▶ **DATA**
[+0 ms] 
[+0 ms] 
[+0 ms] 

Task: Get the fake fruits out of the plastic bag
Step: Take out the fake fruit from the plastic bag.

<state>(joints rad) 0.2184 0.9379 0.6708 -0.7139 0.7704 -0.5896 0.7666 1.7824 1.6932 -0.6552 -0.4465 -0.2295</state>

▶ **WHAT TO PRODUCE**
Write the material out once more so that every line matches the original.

▶ **YOUR SOLUTION**
[+0 ms] 
[+0 ms] 
[+0 ms] 

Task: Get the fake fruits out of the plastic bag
Step: Take out the fake fruit from the plastic bag.

<state>(joints rad) 0.2184 0.9379 0.6708 -0.7139 0.7704 -0.5896 0.7666 1.7824 1.6932 -0.6552 -0.4465 -0.2295</state>

That completes the response to the exercise.